Questionado sobre a notícia, o porta-voz do Governo alemão, Steffen Seibert, repetiu que “o princípio de livre-circulação na União Europeia é não-negociável”. “Trata-se de uma importante conquista europeia, que em caso algum deverá ser revista ou alterada. Essa não é uma posição deste Governo, ou sequer uma questão bilateral entre a Alemanha e o Reino Unido”, frisou. “A Alemanha deseja que o Reino Unido permaneça um membro activo e comprometido dentro da União Europeia”, continuou, ressalvando que não cabe a Berlim mas sim a Londres definir “qual é o papel que pretende desempenhar no futuro da união”, pressionou.

O porta-voz alemão não se referiu explicitamente à hipótese da saída do Reino Unido da UE – que a materializar-se seria um acontecimento sem precedentes na história da união. No entanto, o desabafo da chanceler transcrito pela Der Spiegel revela que essa eventualidade deixou de ser um tabu, e estará a ser encarada como uma hipótese real. Até agora Angela Merkel tinha manifestado abertura para discutir algumas das exigências do líder conservador britânico, que pretende renegociar as condições da participação britânica na UE a tempo do referendo que prometeu organizar se for reeleito nas legislativas do próximo ano. Mas a paciência da alemã estará no limite.

Depois do partido eurocéptico UKIP ter vencido as eleições europeias de Maio, após uma campanha que teve como principal alvo o aumento da imigração oriunda dos países mais pobres da UE, David Cameron endureceu fileiras, anunciando que iria propor medidas para limitar o direito de livre circulação no espaço europeu. Segundo a imprensa, uma das ideias em cima da mesa era limitar a emissão de números de segurança social aos trabalhadores recém-chegados com baixas qualificações. A Comissão Europeia criticou de imediato o projecto e, segundo a Spiegel, Merkel terá informado Cameron na última cimeira europeia de 25 de Outubro que qualquer proposta para limitar a liberdade de circulação violava um dos princípios fundamentais da UE.

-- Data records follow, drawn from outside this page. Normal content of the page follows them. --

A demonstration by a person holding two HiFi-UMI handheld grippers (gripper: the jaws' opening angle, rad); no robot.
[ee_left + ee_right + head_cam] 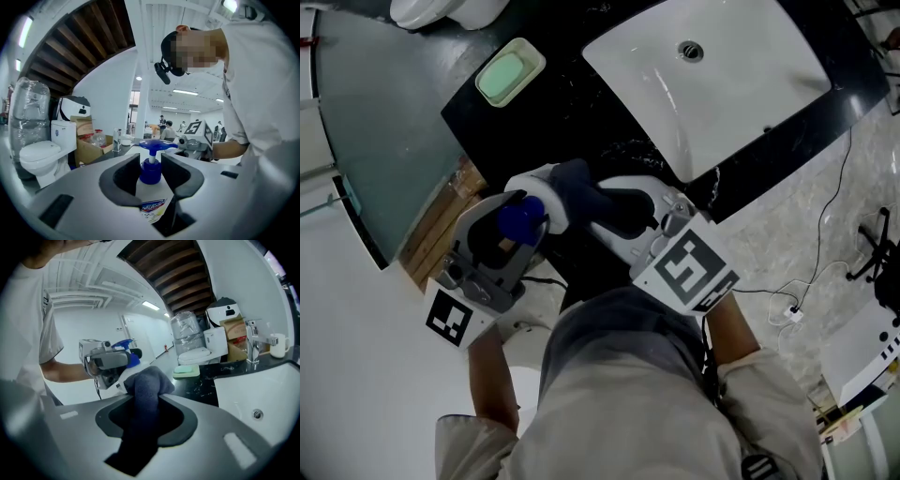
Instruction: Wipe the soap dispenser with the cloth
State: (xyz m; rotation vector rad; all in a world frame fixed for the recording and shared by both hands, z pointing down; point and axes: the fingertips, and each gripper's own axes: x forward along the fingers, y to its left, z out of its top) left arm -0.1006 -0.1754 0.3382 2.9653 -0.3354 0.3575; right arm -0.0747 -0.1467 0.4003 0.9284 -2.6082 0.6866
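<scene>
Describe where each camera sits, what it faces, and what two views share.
Head view: on the head, facing down at the sink; forearms show.
Left gripper view: on left claw, facing the soap dispenser; torso shows.
Right gripper view: on right claw, facing the cloth; left forearm shows.
Both gripper views share the toilet.

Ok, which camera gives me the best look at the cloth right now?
The right gripper view: the cloth fills the centre, clamped in the right tool. The head view shows only a dark bundle by the soap dispenser. The left gripper view doesn't show it.
</scene>
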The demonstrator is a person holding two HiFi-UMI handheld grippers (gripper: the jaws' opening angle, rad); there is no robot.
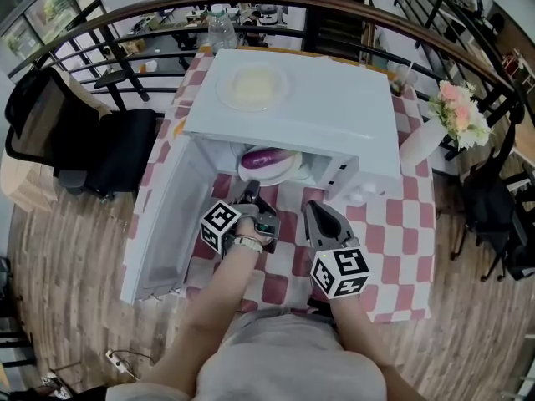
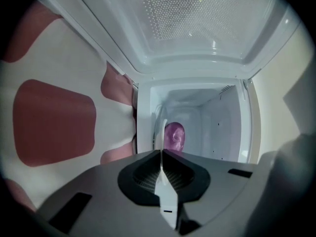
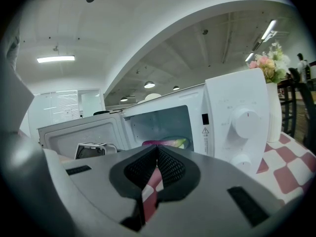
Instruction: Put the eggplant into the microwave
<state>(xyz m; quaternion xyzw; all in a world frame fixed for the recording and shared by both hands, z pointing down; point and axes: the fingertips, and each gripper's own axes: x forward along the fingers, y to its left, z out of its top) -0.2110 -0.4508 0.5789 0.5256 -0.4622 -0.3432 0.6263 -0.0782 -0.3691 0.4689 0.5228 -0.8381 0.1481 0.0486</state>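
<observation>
Currently: open white microwave (image 1: 292, 98), purple eggplant (image 1: 266, 159) on plate (image 1: 288, 172) inside; warning-triangle label (image 3: 205, 130), print illegible. Left gripper (image 1: 249, 190), right gripper (image 1: 314, 209): jaws together, empty.

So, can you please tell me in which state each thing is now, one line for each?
microwave door, wide open.
eggplant, inside the microwave, lying on a white plate.
left gripper, jaws together, nothing between them.
right gripper, jaws together, nothing between them.
flower vase, upright beside the microwave.
</observation>
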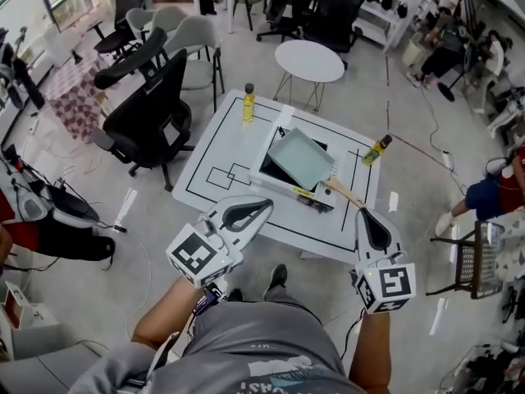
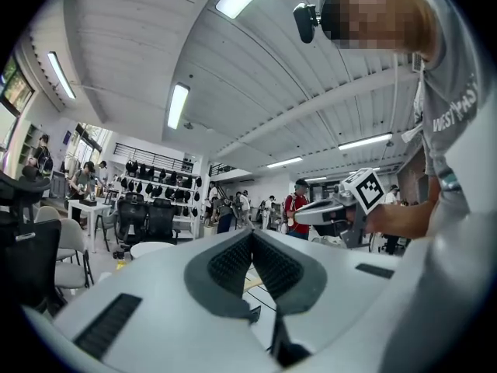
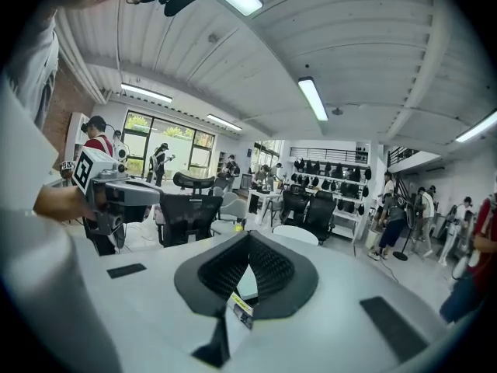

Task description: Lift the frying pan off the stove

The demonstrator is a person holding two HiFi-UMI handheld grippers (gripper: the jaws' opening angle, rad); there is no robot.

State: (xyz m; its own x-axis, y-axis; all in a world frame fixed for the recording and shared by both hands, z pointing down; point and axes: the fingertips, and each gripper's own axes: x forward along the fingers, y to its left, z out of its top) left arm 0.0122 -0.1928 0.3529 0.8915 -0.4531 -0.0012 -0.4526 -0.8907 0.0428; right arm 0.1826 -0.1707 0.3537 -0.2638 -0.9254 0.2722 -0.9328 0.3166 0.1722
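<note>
— What is in the containers on my table?
— Your table (image 1: 215, 130) carries two bottles. The yellow bottle (image 1: 248, 105) at the far left corner stands upright under a dark cap and holds yellow liquid. The darker bottle (image 1: 376, 151) at the right edge has a yellow band; I cannot make out its contents. The frying pan (image 1: 299, 158) shows you a bare floor.
— How does the pan look, and where is it?
— It is square and pale grey-blue, with a low rim and a wooden handle (image 1: 344, 191). It sits over the black stove (image 1: 277, 176) in the middle of the table. I cannot tell whether it rests there or is tilted above it.
— Which way does it run?
— Its long axis lies diagonally: body toward your far left, handle toward your near right, ending right at your right tongs (image 1: 363, 213).
— And my tongs?
— Your right tongs are pressed together. The gap behind their tips shows a strip of pale pan and a yellow-and-white label (image 3: 241, 309). I cannot tell whether they nip the wood. Your left tongs (image 1: 265, 206) are pressed together too, nipping nothing, near the stove's near left corner and apart from the pan.
</note>
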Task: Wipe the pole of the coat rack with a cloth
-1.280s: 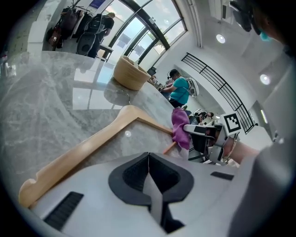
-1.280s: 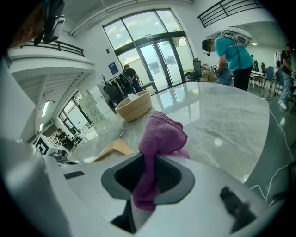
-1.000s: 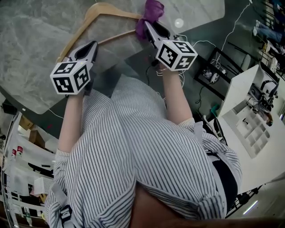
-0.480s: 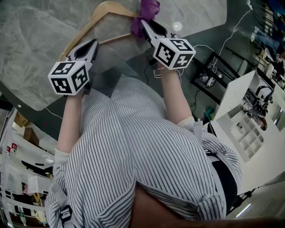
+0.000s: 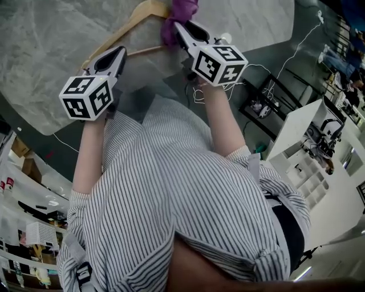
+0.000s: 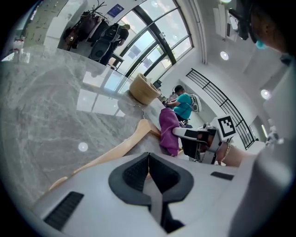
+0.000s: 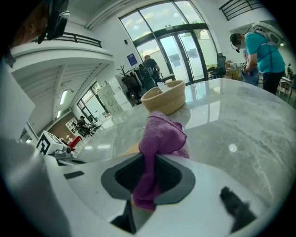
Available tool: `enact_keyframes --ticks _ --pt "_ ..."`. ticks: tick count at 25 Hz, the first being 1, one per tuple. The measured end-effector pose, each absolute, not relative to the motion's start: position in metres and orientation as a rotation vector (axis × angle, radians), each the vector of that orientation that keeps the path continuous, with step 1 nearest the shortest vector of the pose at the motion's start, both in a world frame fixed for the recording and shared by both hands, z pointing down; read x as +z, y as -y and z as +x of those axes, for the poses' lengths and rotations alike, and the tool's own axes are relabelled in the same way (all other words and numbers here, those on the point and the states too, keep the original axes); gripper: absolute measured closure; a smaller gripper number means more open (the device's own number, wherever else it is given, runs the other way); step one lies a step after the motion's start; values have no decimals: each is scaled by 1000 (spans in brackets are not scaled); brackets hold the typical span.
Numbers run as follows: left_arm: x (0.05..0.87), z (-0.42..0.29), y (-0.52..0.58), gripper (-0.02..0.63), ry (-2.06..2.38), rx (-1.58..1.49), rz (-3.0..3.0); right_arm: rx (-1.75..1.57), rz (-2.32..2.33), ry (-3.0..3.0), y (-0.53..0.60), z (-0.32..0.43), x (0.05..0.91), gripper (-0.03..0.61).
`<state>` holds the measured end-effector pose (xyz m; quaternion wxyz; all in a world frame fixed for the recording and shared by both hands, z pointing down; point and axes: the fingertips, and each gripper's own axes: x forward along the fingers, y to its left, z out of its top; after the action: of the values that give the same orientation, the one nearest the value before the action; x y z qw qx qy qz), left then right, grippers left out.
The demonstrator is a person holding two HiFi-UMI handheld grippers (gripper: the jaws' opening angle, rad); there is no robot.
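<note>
A wooden hanger (image 5: 138, 13) lies on the grey marble table (image 5: 45, 51). My left gripper (image 5: 116, 54) is shut on the hanger's near arm; a sliver of wood shows between its pads (image 6: 148, 172). In the left gripper view the hanger (image 6: 115, 150) runs away to the right. My right gripper (image 5: 179, 28) is shut on a purple cloth (image 5: 174, 16), which is pressed against the hanger close to its top. In the right gripper view the cloth (image 7: 162, 136) bunches above the right gripper (image 7: 147, 178). No coat rack pole is in view.
A woven basket (image 7: 164, 97) stands on the table beyond the cloth. White shelving (image 5: 308, 165) and cables (image 5: 256, 57) are on the floor to the right. People stand in the background of both gripper views.
My right gripper has slid the purple cloth leftward along the hanger toward its top. The left gripper has kept its hold on the hanger's arm.
</note>
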<state>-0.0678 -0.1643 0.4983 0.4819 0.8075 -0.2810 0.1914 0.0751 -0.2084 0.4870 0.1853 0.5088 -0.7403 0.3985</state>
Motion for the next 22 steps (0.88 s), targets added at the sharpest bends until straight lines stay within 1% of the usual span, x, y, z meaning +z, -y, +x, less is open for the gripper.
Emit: enact_keyframes --ticks 13,22 --pt "493 -93 172 601 759 409 1938 1087 1319 2151 234 38 481 503" --pt "489 -99 175 601 786 359 1922 1078 1263 2168 242 22 484 503"
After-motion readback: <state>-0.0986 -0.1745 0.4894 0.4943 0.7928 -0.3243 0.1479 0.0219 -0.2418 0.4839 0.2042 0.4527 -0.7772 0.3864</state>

Neste domingo, o jornal Sunday Times noticiou que Downing Street abandonou o plano original numa tentativa de aplacar a fúria de Berlim, e estuda agora uma proposta alternativa, que passa por “levar aos limites” as regras europeias, ordenando a saída dos cidadãos comunitários que, três meses após chegarem ao país, não tenham trabalho nem consigam demonstrar meios de subsistência. Mas de acordo com a Spiegel, o alegado plano B também não convence Merkel. “Se Cameron persistir, a chanceler abandonará os seus esforços para manter o Reino Unido na UE. Com isso, teremos chegado a um ponto de não retorno e será o fim”, disse à revista uma fonte do Governo federal.

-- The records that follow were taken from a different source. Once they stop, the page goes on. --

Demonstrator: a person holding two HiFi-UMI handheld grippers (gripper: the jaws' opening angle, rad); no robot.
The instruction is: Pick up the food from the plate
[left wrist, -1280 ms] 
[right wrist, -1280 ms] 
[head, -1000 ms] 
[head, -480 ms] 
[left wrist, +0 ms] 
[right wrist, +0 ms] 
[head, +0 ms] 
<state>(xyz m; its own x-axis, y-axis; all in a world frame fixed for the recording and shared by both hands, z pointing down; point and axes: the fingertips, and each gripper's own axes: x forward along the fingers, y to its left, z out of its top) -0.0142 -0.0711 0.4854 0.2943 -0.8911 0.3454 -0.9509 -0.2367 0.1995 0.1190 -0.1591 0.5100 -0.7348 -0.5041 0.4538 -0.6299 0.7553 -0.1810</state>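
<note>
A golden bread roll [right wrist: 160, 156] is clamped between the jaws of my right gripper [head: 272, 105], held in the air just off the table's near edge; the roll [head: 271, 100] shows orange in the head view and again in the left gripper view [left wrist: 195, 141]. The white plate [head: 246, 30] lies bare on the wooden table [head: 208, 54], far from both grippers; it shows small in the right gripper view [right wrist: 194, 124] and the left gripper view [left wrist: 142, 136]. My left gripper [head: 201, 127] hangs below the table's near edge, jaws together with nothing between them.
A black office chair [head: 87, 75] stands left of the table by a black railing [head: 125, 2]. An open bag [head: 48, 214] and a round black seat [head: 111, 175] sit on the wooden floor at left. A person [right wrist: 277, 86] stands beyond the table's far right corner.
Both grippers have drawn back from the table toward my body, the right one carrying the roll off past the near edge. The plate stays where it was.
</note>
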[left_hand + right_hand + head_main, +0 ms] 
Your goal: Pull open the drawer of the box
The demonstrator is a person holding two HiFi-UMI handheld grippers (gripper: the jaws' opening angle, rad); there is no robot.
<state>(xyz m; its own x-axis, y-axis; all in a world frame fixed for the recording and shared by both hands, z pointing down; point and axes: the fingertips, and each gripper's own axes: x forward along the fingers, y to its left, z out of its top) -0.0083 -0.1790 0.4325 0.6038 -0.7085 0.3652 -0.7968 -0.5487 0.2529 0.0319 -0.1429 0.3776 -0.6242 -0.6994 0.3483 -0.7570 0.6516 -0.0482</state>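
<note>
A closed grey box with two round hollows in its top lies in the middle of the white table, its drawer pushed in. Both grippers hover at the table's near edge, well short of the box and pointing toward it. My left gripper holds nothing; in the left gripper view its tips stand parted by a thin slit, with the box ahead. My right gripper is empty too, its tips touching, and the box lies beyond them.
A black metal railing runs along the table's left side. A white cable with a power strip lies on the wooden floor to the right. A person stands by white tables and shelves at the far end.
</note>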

O primeiro-ministro britânico prometeu apresentar as suas ideias definitivas para uma revisão da política de imigração antes do fim do ano. Osborne recusou adiantar detalhes sobre o pensamento de Cameron sobre o assunto – que é motivo de discórdia dentro do governo de coligação com os liberais democratas. O vice-primeiro-ministro e líder do Lib-Dem, Nick Clegg, veio a público criticar o “pânico” dos conservadores perante os ganhos eleitorais do UKIP, que os faz “abrir mão do lugar de charneira do Reino Unido na Europa”. Pelo seu lado, a oposição trabalhista lê na actual polémica com Merkel um sinal da “fraqueza” da liderança de Cameron e da “perda de influência e de aliados” do Reino Unido.

Apesar da pressão dos parceiros, não há qualquer indício de que outro Estado-membro queira forçar Londres a bater com a porta. O próprio David Cameron diz defender a permanência do Reino Unido na UE, mas exige cedências da parte dos seus aliados – nunca admitiu que fará campanha pelo “não” num eventual referendo, no caso de não conseguir as reformas que defende, mas essa é uma possibilidade em aberto.